На противоположном берегу круто поднимался по склону маленький поселок лесорубов, там в окнах засветились первые огоньки.
Вот по доскам моста неспешно протарахтел автобус, остановился у начала поселка, возле нижнего склада. В обе двери высыпали фигурки людей, стали врассыпную молча подниматься по склону, исчезать среди светлых рубленых домиков.
Ее все не было. Я уже давно переволновался, устал и теперь сидел, привалившись к морщинистой осине, в каком-то блаженном безразличии и, казалось, не ждал. Вечер надвигался на меня как темный мешок, и мне было хорошо.
Но я ждал. Я понял это по тому, как вдруг застучало в висках, когда там, на улочке поселка, появилась она в чем-то светлом, остановилась и жестом, который я тотчас вспомнил, поправила волосы.
Я бросился вниз навстречу.
Днем, при первой мимолетной встрече, в конторе, мне показалось, что она очень изменилась, не постарела даже, а просто стала другой. Но, может быть, я забыл, неправильно помнил, придумал себе иную? Теперь, в сумерках, я увидел вблизи то самое лицо, такое же худощаво юное, те же зеленые чистые глаза… И мне уже чудилось, что помнил я ее именно такой.
Она шла ко мне по мосту в тапочках на босу ногу, пружиня на каждом шагу, как ходят в восемнадцать лет.

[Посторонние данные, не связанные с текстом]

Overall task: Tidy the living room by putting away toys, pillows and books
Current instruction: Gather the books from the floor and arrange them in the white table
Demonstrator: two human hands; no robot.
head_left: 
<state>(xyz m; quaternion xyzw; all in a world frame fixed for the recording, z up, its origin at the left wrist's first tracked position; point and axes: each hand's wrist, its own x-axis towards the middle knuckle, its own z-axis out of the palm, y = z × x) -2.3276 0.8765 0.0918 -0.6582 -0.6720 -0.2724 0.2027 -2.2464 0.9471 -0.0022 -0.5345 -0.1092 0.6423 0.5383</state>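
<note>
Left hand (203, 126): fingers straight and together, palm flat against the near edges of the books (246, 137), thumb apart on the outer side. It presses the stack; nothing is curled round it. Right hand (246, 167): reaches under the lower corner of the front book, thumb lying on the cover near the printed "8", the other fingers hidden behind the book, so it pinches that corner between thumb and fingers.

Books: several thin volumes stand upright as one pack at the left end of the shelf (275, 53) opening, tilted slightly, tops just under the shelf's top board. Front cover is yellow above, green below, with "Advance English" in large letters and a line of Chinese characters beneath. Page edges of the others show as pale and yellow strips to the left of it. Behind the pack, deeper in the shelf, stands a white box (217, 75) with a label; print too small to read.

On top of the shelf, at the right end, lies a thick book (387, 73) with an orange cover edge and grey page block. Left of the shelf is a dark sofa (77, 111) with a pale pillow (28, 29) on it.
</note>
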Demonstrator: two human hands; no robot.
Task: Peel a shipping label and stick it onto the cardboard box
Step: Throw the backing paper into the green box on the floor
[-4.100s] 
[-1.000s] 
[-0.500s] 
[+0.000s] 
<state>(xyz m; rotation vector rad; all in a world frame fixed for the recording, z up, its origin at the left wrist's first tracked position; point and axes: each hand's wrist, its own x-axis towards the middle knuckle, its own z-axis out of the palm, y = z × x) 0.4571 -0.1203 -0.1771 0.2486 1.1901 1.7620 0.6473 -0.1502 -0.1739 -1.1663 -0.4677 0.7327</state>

— Боже мой, какой случайный случай! Какой сумасшедше случайный случай! — все повторяла она, пока подходила, пока мы выбирали бревнышко на берегу и устраивались.
Она вытянула ноги, скрестив ступни, опустила руки, загляделась на воду.
Мне почему-то было очень трудно начать разговор.
— Как же мне теперь величать вас? — сказала она, не шевелясь.
— Все так же, Сашей.
— О!.. — Она покачала головой. — Как будто не было этих тридцати… Какое! Тридцати четырех лет?
— Как будто!
— Но они же были, были, были…
— Значит, и мне нельзя называть вас Танюшей?
— Нельзя. Я теперь Татьяна Андреевна, старая барыня на вате, как говорили у нас дома.
Мы помолчали. Я все смотрел на ее тонкий профиль, уже теряющий в полутьме четкие очертания и оттого еще более юный. Она почувствовала мой взгляд. Снова покачала головой.
— Нет, невозможно расспрашивать. Ведь у нас с вами прошла целая жизнь. И страшно задать вопрос — точно стронуть камень на осыпи. Правда?